The bruise I had was deep purple as you can imagine, and the size of a soft ball. The impact had transferred force through my hip bone (stop looking at that picture and finish reading this!) and into the sacrum.

Now, more than ten years later, I suffer on and off with the results of that one moment in time.

An exposed butt crack, and a girl who found herself mesmerized by it, long ago, proved to be my biggest pain in my arse.


See?

19 comments:

kario said...

That'll teach you to skip your second cup of coffee and morning constitutional, won't it?

You 'crack' me up!

meno said...

Talk about a crack addict.

Sorry...

singleton said...

Silly man, that's what you get for not being able to keep your pants pulled up!

Anonymous said...

I wasn't looking at that picture, I swear! heh.

Cheesy said...

Sounds like you need a butt massage! How are the Pinnacles?... I've always wanted to climb there.

{nice ass shot..yours?} :o)

Schmoopie said...

You are lucky the impact wasn't transferred to your lower spine, paralyzing you!

LMAO by the way!

Stucco said...

I thought you were going to say "fuck it" and shit from on high. There is my sense of acceptable/unacceptable rearing its ugly head again...

Scott from Oregon said...

Stucco... in hindsight, my friend...

It pisses me off when the pain moves in. I go from being capable to incapacitated in a hurry...

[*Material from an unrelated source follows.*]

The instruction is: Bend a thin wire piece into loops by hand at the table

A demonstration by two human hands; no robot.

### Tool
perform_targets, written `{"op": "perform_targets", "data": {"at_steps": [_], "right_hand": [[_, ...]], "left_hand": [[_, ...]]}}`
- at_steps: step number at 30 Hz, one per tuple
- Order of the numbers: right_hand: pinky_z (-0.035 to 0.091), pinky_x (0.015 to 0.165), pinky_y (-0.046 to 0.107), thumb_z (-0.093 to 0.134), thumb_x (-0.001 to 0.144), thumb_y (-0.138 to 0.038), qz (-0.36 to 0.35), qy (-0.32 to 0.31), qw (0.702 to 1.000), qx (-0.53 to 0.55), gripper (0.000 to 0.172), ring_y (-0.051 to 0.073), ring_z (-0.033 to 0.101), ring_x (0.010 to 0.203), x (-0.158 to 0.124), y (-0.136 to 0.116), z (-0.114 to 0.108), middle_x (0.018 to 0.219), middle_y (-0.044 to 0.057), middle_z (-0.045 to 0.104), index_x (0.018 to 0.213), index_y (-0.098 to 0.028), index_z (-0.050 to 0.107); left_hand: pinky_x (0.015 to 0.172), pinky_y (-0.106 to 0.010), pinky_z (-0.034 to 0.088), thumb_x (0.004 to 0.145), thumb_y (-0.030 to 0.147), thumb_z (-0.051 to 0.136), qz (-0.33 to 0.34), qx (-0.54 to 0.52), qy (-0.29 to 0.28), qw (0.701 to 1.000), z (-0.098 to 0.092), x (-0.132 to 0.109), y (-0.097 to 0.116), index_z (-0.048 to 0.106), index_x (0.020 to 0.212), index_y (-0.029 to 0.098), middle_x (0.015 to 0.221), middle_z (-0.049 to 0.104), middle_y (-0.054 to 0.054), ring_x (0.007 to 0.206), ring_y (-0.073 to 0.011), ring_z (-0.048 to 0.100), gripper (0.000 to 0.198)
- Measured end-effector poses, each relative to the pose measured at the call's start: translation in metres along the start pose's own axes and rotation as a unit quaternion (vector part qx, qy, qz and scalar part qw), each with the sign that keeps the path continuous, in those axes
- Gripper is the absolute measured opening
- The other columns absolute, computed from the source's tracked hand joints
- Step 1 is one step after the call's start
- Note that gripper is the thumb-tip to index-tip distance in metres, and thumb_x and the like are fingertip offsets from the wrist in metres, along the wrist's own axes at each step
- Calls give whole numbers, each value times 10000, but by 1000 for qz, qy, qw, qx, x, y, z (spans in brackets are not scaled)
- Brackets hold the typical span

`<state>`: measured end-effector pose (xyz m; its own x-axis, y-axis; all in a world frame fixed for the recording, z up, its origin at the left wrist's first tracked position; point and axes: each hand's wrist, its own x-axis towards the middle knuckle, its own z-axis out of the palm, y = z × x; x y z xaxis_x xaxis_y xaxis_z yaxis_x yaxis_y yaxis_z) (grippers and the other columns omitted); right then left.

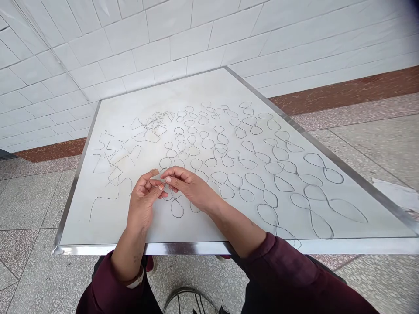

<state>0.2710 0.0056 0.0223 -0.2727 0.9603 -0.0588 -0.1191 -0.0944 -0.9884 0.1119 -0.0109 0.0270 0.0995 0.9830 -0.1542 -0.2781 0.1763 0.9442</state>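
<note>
My left hand and my right hand meet above the near part of the white table. The fingertips of both are pinched together around a thin dark wire, mostly hidden by the fingers. Just below them shows a wire loop; whether it belongs to the held wire or lies on the tabletop, I cannot tell. To the right and beyond my hands lie several wires bent into figure-eights, such as a large figure-eight wire near the right edge.
Left of my hands are loose, angularly bent wires. A tangled wire pile sits farther back. The table's metal edge runs along the front. A tiled wall stands behind, and a round stool is below.
</note>
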Motion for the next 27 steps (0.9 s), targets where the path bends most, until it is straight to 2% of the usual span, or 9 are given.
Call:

Lots of inflammation and anti-inflammatories...

The battle rages on...

And yes, that picure is of me, many moons ago...

Scott from Oregon said...

Enough with the crack jokes, too, y'all. And Cheesy, we used to call falling at the Pinnacles "going through the cheese grater, so you would have fit right in, somehow.

AnD schmoopie-- I think I mentioned I am a lucky so and so, didn't I?

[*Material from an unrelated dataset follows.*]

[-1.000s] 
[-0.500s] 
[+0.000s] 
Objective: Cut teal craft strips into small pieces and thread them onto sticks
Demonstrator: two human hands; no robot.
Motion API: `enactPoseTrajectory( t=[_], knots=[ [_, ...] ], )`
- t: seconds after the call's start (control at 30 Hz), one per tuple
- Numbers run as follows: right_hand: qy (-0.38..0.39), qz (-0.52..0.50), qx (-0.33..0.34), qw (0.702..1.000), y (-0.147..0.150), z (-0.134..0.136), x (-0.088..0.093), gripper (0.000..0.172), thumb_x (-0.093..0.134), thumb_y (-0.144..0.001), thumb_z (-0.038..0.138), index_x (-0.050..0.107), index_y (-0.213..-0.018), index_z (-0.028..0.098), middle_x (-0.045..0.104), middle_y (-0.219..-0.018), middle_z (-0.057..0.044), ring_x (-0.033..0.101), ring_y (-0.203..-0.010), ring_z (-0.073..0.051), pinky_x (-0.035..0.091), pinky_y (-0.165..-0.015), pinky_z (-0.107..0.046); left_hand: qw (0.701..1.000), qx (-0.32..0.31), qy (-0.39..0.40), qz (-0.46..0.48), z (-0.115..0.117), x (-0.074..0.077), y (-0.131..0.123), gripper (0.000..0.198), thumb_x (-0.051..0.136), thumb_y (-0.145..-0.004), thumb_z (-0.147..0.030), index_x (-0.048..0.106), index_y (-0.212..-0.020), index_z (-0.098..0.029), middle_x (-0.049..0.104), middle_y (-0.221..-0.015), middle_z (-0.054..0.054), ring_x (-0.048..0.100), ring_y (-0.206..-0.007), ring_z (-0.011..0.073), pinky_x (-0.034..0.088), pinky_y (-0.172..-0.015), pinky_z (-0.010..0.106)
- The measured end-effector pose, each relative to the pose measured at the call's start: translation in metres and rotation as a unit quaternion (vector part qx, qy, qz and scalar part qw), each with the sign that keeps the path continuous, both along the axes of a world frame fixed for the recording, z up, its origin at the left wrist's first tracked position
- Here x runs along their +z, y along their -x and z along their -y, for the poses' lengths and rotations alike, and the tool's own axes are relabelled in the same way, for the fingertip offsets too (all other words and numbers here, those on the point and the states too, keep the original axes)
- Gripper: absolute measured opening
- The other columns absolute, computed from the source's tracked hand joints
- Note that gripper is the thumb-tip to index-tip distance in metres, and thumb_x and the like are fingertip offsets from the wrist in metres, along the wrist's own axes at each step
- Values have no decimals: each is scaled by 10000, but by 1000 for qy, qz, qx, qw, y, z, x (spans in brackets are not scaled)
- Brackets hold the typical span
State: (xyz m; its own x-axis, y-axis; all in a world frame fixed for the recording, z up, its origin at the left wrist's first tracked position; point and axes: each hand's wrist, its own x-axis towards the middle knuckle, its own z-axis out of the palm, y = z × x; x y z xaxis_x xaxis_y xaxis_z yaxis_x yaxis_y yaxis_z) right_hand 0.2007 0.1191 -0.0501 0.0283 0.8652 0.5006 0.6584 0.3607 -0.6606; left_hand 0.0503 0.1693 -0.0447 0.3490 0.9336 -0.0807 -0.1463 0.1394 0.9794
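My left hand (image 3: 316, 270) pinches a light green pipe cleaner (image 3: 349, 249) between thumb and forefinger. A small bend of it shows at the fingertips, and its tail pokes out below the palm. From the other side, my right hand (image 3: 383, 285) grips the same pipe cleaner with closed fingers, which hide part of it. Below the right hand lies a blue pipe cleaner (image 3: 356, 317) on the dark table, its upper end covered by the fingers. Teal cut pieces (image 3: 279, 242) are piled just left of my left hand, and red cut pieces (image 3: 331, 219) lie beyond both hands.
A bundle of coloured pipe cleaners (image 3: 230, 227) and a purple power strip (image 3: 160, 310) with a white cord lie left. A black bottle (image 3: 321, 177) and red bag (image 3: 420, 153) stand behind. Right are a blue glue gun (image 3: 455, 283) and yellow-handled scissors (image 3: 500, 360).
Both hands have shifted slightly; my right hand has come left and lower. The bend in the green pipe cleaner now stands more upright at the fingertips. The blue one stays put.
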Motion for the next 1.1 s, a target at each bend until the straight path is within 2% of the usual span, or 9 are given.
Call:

Nancy, that butt is almost underaged...

Anonymous said...

Call me stupid, but I just don't understand why this girl found your butt crack so freakin' interesting.

Did she not get out much??

Scott from Oregon said...

No, Kylie. She did not.

How was my anatomy, btw? Spot on?

Jeannie said...

Quite a story. Silly girl. It sounds like sciatica if the pain switches sides - the jolt may have weakened that area of the spine. It's incredibly painful. Mine acts up when I move a lot of furniture and stuff like that.

Anonymous said...

All of this just goes to prove that if rocks like that were meant to be climbed they would have come with those little climbing thingies already imbedded in them. It also goes to prove that there are some morning chores that shouldn't be neglected.

Oh, and you have a cute ass.

Scott from Oregon said...

jeannie- not sciatica (the sciatic nerve is unaffected, for me it is the joint itself, or series of joints.) My brother and Mum's husband both have sciatica problems.

Hi Shirley! Yes. I learned my lesson about those morning chores. Or tried to, anyway.

little things said...

What a strange thing we have in common: when I was twelve, BB came up behind me at the skating rink and kicked my skates out from under me as I was standing.

He did it as a dumb joke, the way 12 year old boys are wont to do, however I have suffered off and on for years over that moment in time.

At our 20 year reunion, I brought this up to him, and it was pretty damn funny.

amusing said...

With me it was my sister -- I fell on my ass and it's affected my lower back and I have a permanent dent....sigh.

Not nearly as bad as your fall. Crikey!

Jean said...

What picture? Where??

Shrink Wrapped Scream said...

Crumbs, just flat-out proves my point, only horizontal exercise is any good for you..

skinnylittleblonde said...

LOL @ Shrinkwrap's comment. I think she may have a point there Scott!